• Task objective: Pictures must not appear in the copy. Restate exactly the lines below from the one with "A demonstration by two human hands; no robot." through the one with "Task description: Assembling", inclusive.

Extracted information Start Marker

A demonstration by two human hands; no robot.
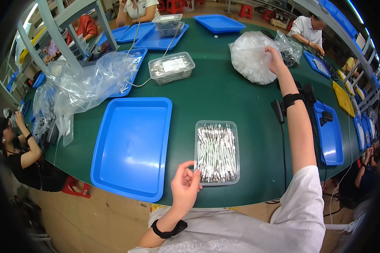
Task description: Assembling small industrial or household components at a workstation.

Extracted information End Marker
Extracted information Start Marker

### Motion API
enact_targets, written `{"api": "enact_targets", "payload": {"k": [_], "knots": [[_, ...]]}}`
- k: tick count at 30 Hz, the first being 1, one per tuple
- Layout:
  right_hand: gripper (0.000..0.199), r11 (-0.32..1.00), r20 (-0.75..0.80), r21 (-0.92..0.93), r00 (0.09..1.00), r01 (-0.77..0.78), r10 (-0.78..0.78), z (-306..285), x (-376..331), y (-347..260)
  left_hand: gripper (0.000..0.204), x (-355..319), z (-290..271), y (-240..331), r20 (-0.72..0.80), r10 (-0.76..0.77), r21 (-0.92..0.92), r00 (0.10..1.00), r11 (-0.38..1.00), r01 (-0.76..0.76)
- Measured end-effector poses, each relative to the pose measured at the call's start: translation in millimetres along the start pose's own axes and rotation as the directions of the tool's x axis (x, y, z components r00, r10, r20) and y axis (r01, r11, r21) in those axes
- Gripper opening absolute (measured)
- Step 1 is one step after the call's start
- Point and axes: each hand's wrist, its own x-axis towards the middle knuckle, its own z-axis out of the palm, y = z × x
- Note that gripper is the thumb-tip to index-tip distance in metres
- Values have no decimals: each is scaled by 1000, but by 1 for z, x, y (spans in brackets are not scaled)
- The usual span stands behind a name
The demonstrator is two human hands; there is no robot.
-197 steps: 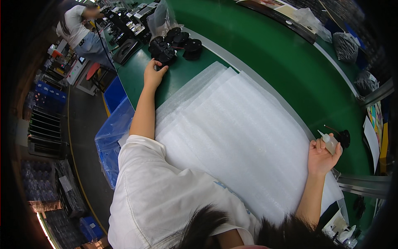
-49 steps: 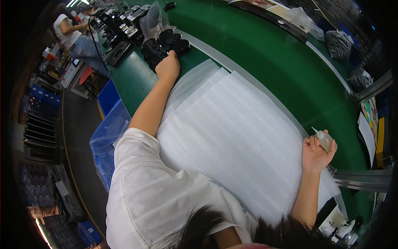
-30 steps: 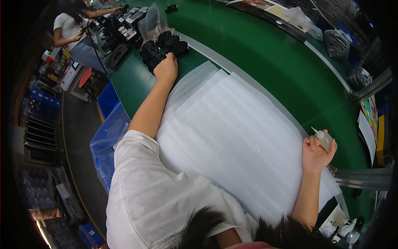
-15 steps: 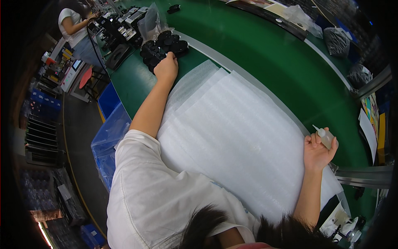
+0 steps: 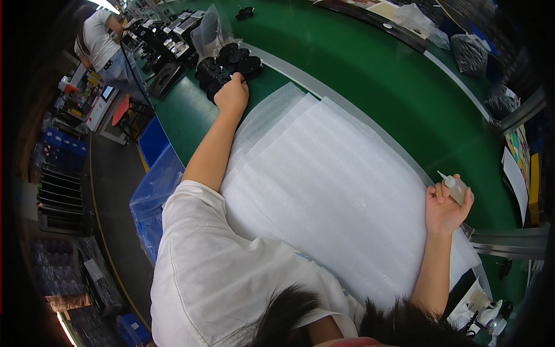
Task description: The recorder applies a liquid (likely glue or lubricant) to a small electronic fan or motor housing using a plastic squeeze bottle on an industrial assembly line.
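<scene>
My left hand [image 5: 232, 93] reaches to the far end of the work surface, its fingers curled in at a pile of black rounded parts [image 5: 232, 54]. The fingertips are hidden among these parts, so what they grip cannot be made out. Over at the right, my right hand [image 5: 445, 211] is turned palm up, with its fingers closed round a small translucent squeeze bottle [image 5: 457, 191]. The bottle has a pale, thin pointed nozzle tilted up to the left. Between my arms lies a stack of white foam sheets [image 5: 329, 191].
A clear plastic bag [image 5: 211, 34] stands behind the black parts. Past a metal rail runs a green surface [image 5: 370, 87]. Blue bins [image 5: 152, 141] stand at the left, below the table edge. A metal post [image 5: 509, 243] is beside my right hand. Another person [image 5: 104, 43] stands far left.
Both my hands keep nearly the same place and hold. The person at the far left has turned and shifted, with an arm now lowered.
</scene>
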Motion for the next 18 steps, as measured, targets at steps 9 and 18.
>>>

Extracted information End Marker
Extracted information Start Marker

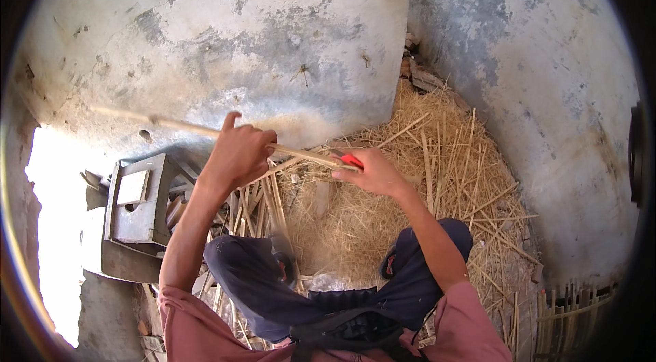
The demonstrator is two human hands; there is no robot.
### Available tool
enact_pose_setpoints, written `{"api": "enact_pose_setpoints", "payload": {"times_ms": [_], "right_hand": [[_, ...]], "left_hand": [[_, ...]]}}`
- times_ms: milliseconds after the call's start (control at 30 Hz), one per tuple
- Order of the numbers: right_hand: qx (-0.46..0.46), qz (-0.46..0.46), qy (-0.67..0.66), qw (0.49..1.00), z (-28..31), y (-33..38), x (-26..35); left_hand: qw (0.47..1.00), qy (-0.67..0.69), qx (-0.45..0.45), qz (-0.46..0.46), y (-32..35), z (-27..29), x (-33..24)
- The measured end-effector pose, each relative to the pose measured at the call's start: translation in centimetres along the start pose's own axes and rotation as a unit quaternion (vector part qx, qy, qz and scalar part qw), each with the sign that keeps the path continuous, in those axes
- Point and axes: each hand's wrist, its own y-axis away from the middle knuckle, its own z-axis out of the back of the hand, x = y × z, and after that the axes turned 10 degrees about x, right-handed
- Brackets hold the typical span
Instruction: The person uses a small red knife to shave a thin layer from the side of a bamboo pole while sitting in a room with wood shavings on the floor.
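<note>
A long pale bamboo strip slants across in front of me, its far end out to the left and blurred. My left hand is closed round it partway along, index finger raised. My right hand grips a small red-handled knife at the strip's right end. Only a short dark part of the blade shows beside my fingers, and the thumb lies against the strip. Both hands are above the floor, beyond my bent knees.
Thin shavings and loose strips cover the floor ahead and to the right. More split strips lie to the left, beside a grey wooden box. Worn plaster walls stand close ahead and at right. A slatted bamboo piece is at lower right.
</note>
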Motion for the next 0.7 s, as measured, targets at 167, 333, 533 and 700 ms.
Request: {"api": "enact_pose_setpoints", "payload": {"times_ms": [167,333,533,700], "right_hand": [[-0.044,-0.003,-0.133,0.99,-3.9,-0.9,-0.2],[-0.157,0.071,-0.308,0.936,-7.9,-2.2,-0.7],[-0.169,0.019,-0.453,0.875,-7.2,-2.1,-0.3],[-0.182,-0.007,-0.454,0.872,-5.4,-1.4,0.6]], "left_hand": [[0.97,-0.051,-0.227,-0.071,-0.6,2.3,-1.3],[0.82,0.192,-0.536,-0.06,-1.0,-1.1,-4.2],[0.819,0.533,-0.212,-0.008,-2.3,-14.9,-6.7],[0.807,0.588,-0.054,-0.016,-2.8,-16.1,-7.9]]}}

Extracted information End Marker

• Final answer:
A demonstration by two human hands; no robot.
Task description: Assembling small industrial or household components at a workstation.

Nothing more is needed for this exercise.